When general manager and co-owner Jen Dunnington took on her current role in 2016, the 24-hour health club lacked a culture and opportunities for members to engage with the gym and with each other, she said.

An advocate for community building, Dunnington got to work implementing programs such as monthly challenges to help members feel more involved and connected.

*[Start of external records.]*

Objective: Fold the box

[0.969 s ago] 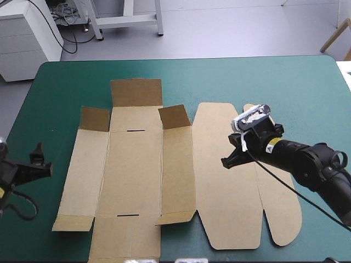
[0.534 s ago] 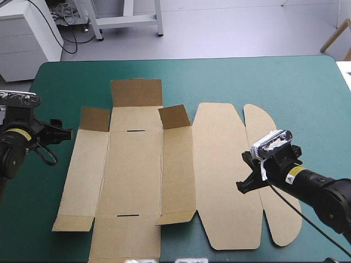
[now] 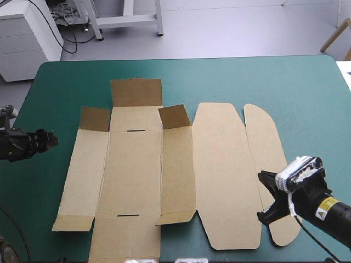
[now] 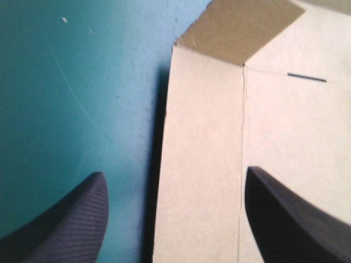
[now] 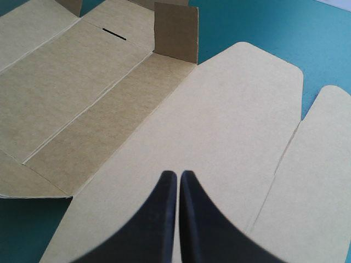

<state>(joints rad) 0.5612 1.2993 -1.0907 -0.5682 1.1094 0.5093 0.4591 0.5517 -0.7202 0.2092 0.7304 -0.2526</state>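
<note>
Box (image 3: 137, 164) lies flat and unfolded mid-surface, a brown sheet on the teal-green surface (image 3: 247, 76). Main panels sit toward 9 o'clock, the wide lid panel (image 3: 225, 175) toward 3 o'clock, and the rounded end flap (image 3: 271, 164) past it. Two small corner flaps (image 3: 174, 116) at the 12 o'clock end stand partly raised; the others lie low. Two thin slots show in the middle panel, one (image 3: 131, 130) at the 12 o'clock end and one at the 6 o'clock end. Left tool (image 3: 50, 139) is at 9 o'clock of the box, off the board and just beside its edge, pointing toward 3 o'clock. In the left wrist view, left tool (image 4: 175, 172) is released, black fingers (image 4: 66, 219) spread wide and nothing between them. The box's 9 o'clock edge (image 4: 164, 164) runs ahead between them, with a raised flap (image 4: 236, 33) and a slot (image 4: 307, 78) farther on. Right tool (image 3: 269, 197) is at about 4 o'clock of the box, over the seam between lid panel and rounded flap, tips toward 9 o'clock. In the right wrist view, right tool (image 5: 178, 175) is clenched, fingers (image 5: 153, 219) meeting in one arch and grasping nothing. Its tip is over the lid panel (image 5: 219, 109). Cannot tell whether the tip touches the board. The rounded flap (image 5: 312, 181) lies beside it, and a raised flap (image 5: 175, 30) and a slot (image 5: 114, 34) are ahead.
</note>
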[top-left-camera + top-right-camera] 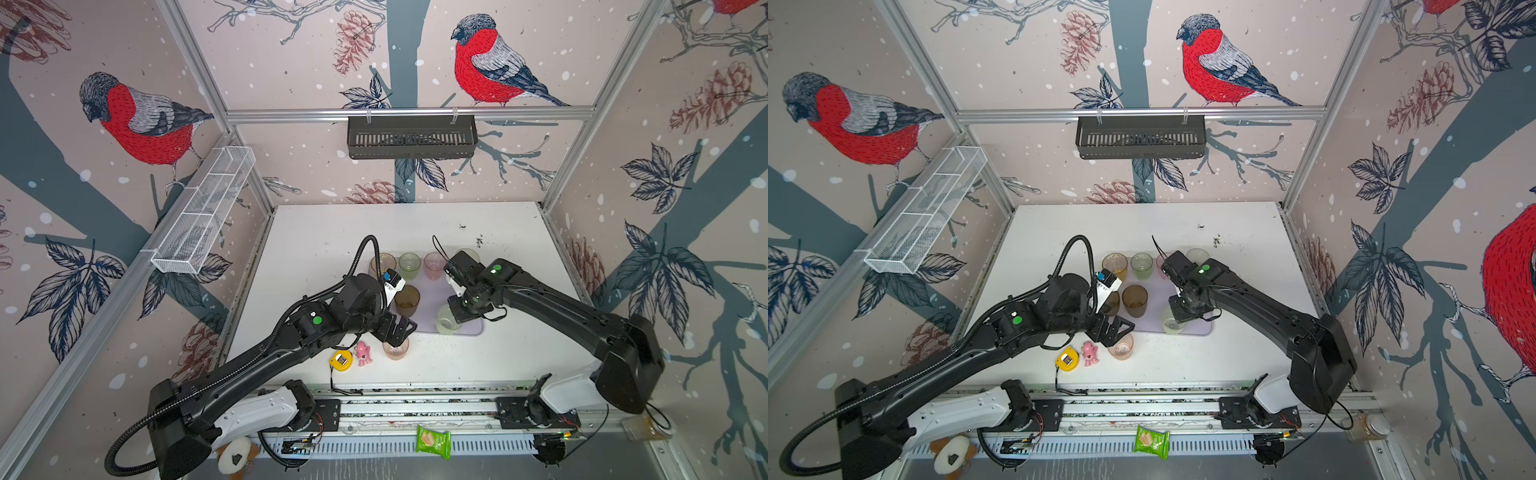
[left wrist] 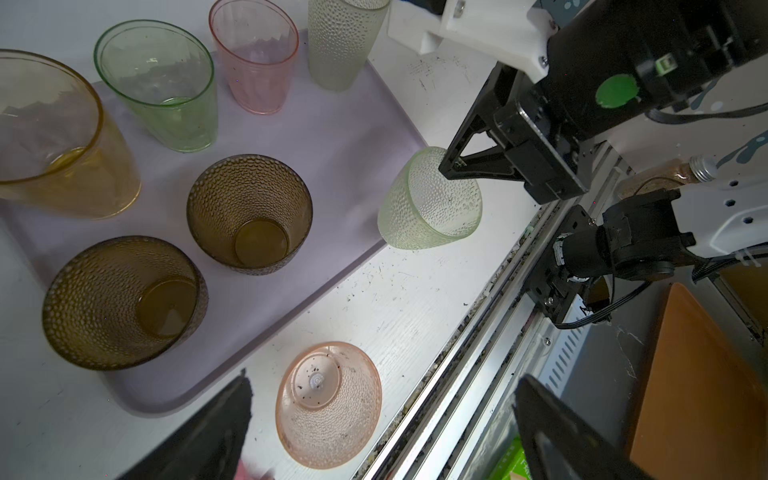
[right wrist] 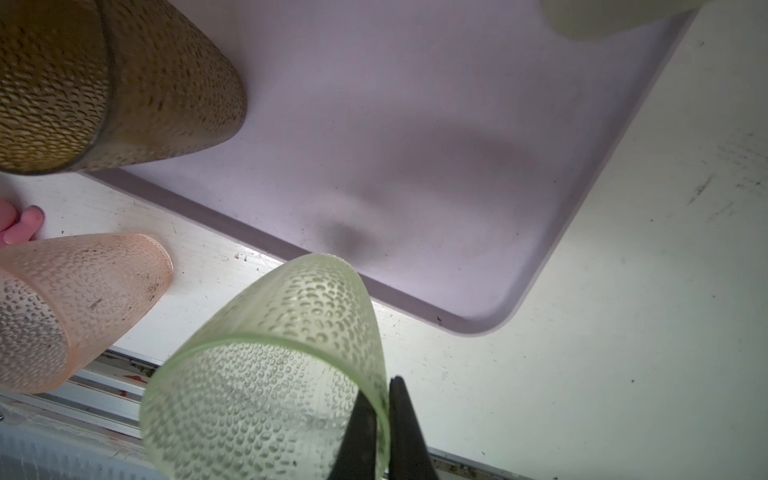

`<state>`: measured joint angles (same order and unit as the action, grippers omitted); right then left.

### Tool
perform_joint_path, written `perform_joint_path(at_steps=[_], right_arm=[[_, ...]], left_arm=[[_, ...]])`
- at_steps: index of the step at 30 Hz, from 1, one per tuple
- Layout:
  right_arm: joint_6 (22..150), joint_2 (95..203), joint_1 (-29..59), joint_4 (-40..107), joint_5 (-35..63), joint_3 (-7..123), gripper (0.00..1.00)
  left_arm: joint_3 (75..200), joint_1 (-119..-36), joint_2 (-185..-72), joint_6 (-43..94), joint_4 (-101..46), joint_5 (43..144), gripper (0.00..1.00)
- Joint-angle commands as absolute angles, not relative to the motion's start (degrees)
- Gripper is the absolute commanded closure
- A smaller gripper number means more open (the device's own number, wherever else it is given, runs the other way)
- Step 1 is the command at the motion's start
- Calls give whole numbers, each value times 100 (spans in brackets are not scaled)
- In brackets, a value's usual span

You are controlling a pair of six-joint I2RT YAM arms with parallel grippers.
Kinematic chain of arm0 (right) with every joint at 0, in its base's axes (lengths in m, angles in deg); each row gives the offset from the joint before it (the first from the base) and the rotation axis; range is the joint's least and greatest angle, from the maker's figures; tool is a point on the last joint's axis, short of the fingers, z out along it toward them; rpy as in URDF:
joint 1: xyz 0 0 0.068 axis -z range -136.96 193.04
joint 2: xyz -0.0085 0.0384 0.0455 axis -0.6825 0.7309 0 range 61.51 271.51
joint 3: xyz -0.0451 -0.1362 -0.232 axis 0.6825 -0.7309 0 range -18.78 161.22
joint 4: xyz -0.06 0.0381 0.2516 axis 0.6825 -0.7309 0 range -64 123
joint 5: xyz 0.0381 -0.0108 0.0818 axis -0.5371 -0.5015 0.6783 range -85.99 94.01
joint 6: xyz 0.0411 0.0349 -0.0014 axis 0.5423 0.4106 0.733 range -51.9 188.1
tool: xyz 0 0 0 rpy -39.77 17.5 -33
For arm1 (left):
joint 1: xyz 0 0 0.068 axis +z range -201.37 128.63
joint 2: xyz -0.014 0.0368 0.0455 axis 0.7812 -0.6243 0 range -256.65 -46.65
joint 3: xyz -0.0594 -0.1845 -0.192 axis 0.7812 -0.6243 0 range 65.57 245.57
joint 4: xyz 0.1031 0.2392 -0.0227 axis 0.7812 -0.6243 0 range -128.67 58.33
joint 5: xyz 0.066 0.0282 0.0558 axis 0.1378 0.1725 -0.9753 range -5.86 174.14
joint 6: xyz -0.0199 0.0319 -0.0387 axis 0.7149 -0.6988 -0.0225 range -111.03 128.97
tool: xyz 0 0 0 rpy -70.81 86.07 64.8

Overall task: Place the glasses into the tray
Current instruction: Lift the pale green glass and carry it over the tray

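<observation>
Left gripper (image 1: 397,329): jaws spread wide, nothing between them, poised over a dimpled pink glass (image 1: 395,350). That glass sits upside down on the white table (image 1: 332,232), just off the near edge of the lavender tray (image 1: 428,311). Back row on the tray, left to right: amber glass (image 1: 383,264), smooth green glass (image 1: 409,266), smooth pink glass (image 1: 434,266), frosted whitish glass (image 2: 340,45), the last partly hidden by the right arm in both top views. In front of them, upright: a brown glass (image 1: 1111,303) half under the left wrist, and its brown twin (image 1: 1134,301). Right gripper (image 2: 453,166): pinched on the rim of a dimpled green glass (image 2: 432,203), one finger inside the mouth, one outside. The glass is tilted at the tray's near right edge; whether it touches the tray, cannot tell.
</observation>
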<state>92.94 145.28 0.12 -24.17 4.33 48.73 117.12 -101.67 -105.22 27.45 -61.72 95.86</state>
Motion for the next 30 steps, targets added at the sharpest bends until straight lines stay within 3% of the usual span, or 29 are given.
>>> perform_joint_path(at_steps=[1, 30], right_arm=[[9151, 14625, 41, -2552, 297, 5039, 97], [8849, 15497, 270, -2409, 82, 5847, 97]], left_arm=[[11689, -10169, -10455, 2736, -6002, 9508, 2], [11580, -10173, -10238, 2832, -6103, 9368, 2]])
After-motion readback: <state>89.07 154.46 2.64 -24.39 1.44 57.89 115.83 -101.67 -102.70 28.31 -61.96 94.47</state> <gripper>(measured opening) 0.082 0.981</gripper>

Those efforts later gave way to a 1,300-square-foot addition to the facility, allowing the fitness center to bulk up its coaching services and offer group fitness classes. The $100,000 project was part of a larger corporate initiative to keep up with the boutique and class-based fitness trends, Dunnington said.

“It’s bringing in that Orangetheory idea of working with a group; however, for the people who don’t want to do that, we still wanted to keep the 24/7 access,” she said. “It gives us the chance to work with more people, and then the members really get to know each other that way, too.”